本作で三枝子の実妹・麻梨子がスクリーンデビューを果たしているが、これがなぜか顔付きも声色も木暮実千代にそっくり。
「上原謙の補欠」こと若原雅夫が、相変わらず煮え切らない役どころ。落ちぶれたあげくに昔捨てた女(高峰)のところに押し掛けるという、
男なら誰でも憶えのある行いに出る。徳大寺伸の長者たる計らいで公私ともに彼女とのパートナーを復活させるのだが、現実はそんなに甘くない。
一度落ちぶれた男はとことんまで落ちぶれるのが本当だ。
徳大寺伸がいい。前回上映の『按摩と女』では眼暗の按摩を怪演したが、本作ではラジオディレクターという当時の花形職業を好演。
高峰に二度結婚を申し込んで二度とも袖にされるのだが、その潔さは若原とはまるで対照的。好感度は高い。もっとも徳大寺は、前回の按摩しかり『花籠の歌』(五所平之助監督・1937年松竹)の田中絹代のお嬢さんに袖にされる上海人の出稼ぎ料理人
しかり、日本社会における「異形」を演じさせたら天下一品。以下は余談だが、徳大寺の娘は後に銀座の高級クラブ、その名も「徳大寺」のママになり、そこで働くホステスの一人が、かの堤義明に見初められて世に言う「荻窪第二婦人」となったのは知る人ぞ知る話。
その徳大寺のテコ入れで、高峰はラジオスターとして再生する。不幸にして生き別れとなった彼女の一人娘とも、
やもめになった徳大寺の一人娘ともあえて母子関係を結ぶことなく、彼女は「ラジオのお母さん」として日本中の子供たちに愛の歌声を降り注ぐ。
恋人との関係を絶って全宇宙のために歌い続けようと去っていく『超時空要塞マクロス』のリン・ミンメイを思わず連想してしまう。
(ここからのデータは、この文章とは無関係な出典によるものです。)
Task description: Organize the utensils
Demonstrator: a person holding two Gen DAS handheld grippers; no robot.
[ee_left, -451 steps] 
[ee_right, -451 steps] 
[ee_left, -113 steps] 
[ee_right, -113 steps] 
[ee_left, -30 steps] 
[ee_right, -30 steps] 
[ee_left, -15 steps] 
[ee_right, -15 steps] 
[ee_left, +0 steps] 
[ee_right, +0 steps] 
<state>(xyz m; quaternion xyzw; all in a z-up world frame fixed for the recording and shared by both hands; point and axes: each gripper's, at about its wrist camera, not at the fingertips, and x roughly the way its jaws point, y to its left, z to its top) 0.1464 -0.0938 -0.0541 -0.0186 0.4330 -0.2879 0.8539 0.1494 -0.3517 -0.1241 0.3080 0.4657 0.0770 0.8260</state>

なかなか感動的だ。このクライマックスの下りから、当時はラジオがメインメディアで、庶民の生活に欠かせないものだったことがわかる。
注目すべきは、視聴者からたくさんの投書ハガキが寄せられ、それにパーソナリティの高峰が答えるというシーン。本作の封切は1950年。
NHKの『街頭録音』が始まったのが46年。菊田一夫のラジオドラマ『鐘の鳴る丘』が47年。いずれも戦後の赤裸々な庶民生活を活写(活録)
したもの。本作もそれらの番組にモチーフを得ていると思われる。ちなみに、投書ハガキ番組の金字塔=『パック・イン・ミュージック』
(TBS)『セイ・ヤング』(文化放送)『オールナイト・ニッポン』はいずれも67年に始まっている。